Tuesday, December 16, 2014

How to deal with replication conflicts in CouchDB?

In a previous post I introduced the different types of conflicts in CouchDB: creation conflicts, update conflicts, replication conflicts and deletion replication conflicts. This time, I share more details about the replication conflicts and how I recommend to resolve them.

A replication conflict occurs when the same document is updated in nodes A and B at the same time while the replication between A and B has not been fully processed. Then, when the replication actually occurs, the nodes will have 2 revisions of the same document. CouchDB will pick one of the revisions as the winner, and will store the other one in the _conflicts attribute. CouchDB has an algorithm ensuring that the same revision will be picked by all the nodes. This situation can occur in a cluster when the rate of modifications of the document is higher than the throughput of the replication.

The application has no control over the winning revision or how merging could be attempted at the time of the replication. Resolving the conflict means to get the document, get all the conflicting revisions, merge the updates, save back the document and delete the discarded revisions. At least this is what is explained in wiki and in the Cloudant documentation. You can do this either on the fly when accessing documents or using a background process or both.

However, there is a problem. When deleting the discarded revisions, these revisions are then added to the _deleted_conflicts array. And, as I explained before, this field is also very useful to implement a simple management of delete conflicts so that delete always wins. But if you do so, the merged documents should be considered deleted and that's not what you want... Actually, there is no way to distinguish between a real deletion and a deletion due to a conflict resolution. Very few people mentioned this issue (ref1, ref2).
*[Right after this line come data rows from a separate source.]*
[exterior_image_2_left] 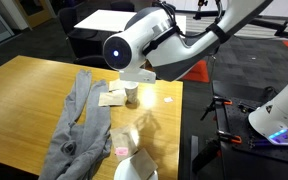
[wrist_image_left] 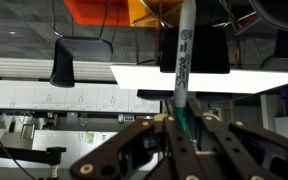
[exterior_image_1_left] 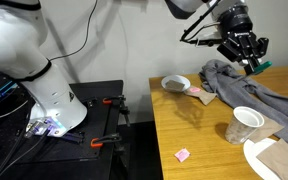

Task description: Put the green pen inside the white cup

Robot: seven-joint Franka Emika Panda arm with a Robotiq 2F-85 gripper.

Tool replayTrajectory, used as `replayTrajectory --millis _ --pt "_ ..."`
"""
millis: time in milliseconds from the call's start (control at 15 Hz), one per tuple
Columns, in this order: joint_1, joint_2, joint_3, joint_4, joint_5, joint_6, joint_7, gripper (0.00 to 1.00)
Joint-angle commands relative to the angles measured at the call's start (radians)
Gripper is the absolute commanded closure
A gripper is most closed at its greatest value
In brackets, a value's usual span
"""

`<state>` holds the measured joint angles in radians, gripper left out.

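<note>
Gripper (wrist_image_left: 184, 128): clamped on the green pen (wrist_image_left: 181, 60) at its green end; the pale printed barrel sticks out past the fingers, centre of the wrist view.
Pen location: held in the air, upper right of an exterior view (exterior_image_1_left: 257, 66), well apart from the white cup (exterior_image_1_left: 244, 125) at lower right.
Risk, slip: the hold is at one end of a smooth round barrel, so it may pivot when reoriented.
Risk, tip-over: the cup is thin, translucent, tapered and probably light; an off-centre tip catching the rim could topple it.
Risk, snag: a rumpled grey cloth (exterior_image_1_left: 269, 90) lies just beside the cup.
Table (exterior_image_1_left: 199, 130): smooth wood.
</note>
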<state>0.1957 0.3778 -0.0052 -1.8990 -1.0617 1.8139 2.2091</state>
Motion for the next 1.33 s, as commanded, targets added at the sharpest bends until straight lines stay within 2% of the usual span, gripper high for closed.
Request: replayTrajectory --millis 0,467,1267 --pt "0.002 0.025 0.017 0.02 -0.096 -0.03 0.014 0.96" --pt "-0.002 0.075 0.043 0.007 -0.261 -0.027 0.004 0.96" --pt "-0.015 0.217 0.046 0.05 -0.391 -0.068 0.028 0.96"
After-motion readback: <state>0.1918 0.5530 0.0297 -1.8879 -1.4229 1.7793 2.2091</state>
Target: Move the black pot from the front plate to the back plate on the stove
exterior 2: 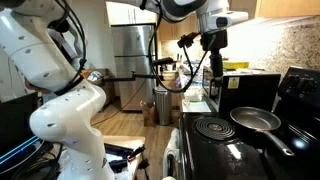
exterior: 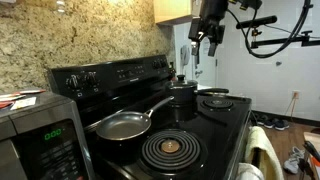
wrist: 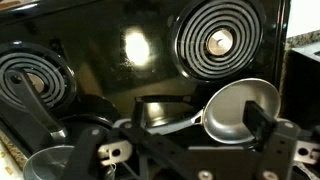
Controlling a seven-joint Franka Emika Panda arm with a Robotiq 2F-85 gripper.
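Currently gripper [exterior: 207, 45] is hanging high over stove [exterior: 218, 125], jaws spread wide, gripping nothing; black pot [exterior: 182, 95] is sitting beside frying pan [exterior: 122, 125]

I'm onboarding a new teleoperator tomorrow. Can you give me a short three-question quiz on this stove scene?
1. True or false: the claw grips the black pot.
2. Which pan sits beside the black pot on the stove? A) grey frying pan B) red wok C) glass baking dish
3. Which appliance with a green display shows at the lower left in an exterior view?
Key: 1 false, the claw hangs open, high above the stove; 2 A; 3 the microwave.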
One solution that was proposed is to add a new attribute to flag document deleted by the application in addition to _deleted. This way, you can perform the merge as explain above. However, you need to update a lot of logic to handle this new flag. When you read a document that has a _deleted_conflicts you need to get all the revisions to know if one of them was a real delete where the flag was set. If it was set, then you should delete the document otherwise you need to continue, the problem is that you need to check this all the time for documents that were just merged.
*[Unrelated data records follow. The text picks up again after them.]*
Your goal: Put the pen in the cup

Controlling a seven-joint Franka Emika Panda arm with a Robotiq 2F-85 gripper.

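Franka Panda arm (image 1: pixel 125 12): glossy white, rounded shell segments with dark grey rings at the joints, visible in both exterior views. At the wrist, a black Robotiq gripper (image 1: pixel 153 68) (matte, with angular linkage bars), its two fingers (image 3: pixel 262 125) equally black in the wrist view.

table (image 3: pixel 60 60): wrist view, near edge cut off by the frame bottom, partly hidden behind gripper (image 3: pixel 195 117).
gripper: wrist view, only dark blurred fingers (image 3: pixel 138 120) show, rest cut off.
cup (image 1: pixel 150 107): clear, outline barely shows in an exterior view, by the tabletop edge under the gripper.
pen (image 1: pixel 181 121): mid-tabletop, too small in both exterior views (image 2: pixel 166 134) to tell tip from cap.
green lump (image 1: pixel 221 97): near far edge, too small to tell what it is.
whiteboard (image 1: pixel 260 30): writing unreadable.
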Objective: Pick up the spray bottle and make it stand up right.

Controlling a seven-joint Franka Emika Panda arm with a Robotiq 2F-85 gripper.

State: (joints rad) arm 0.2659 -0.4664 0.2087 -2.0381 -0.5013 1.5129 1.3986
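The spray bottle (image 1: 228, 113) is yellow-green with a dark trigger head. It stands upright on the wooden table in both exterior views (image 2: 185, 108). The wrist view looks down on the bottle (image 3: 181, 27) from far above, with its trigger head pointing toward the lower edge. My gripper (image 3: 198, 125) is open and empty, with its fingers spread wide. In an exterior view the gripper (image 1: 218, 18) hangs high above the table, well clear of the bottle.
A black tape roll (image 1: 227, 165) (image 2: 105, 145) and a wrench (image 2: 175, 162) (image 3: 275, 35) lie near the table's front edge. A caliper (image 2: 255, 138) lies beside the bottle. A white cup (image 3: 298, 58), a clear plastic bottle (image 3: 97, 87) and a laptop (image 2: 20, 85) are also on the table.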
I would like to propose another solution by adding a new collection of merged revisions to the document. With this approach you keep track of revisions you have merged, and you do not delete them. Each time you merge a revision, just add it to the merged ones. With this, you can keep the simple deletion process to delete any document that has a _deleted_conflicts. You also don't need to lose time fetching previous revisions all the time, because if the the revisions from _conflicts are already in the merged list, then there is nothing to do. The only drawback is probably that revisions in conflicts cannot be purged by the compaction, but if conflicts are rare and if you eventually delete your documents in the application, then that's not a big problem.

So the recipe is the following:

  • Implement a function to merge a list of documents of the same type.
  • When fetching a document, always set the query parameter conflicts=true, and if the returned _conflicts contains revisions that have not been merged yet, merge them, add them to the merged list and save the document before returning it.
  • When accessing list of documents, always set the query parameter conflicts=true, and merge the documents as explained above if necessary.
  • In the background, implement a process that will identify documents to merge, and merge them as explained above. You need to do that because some documents may not be accessed, and will not be merged on the fly, but still used in views or other aggregations. To identify the list of documents to merge, just create a view that emits the document only if there is at least one revision listed in _conflicts and not in the merged list.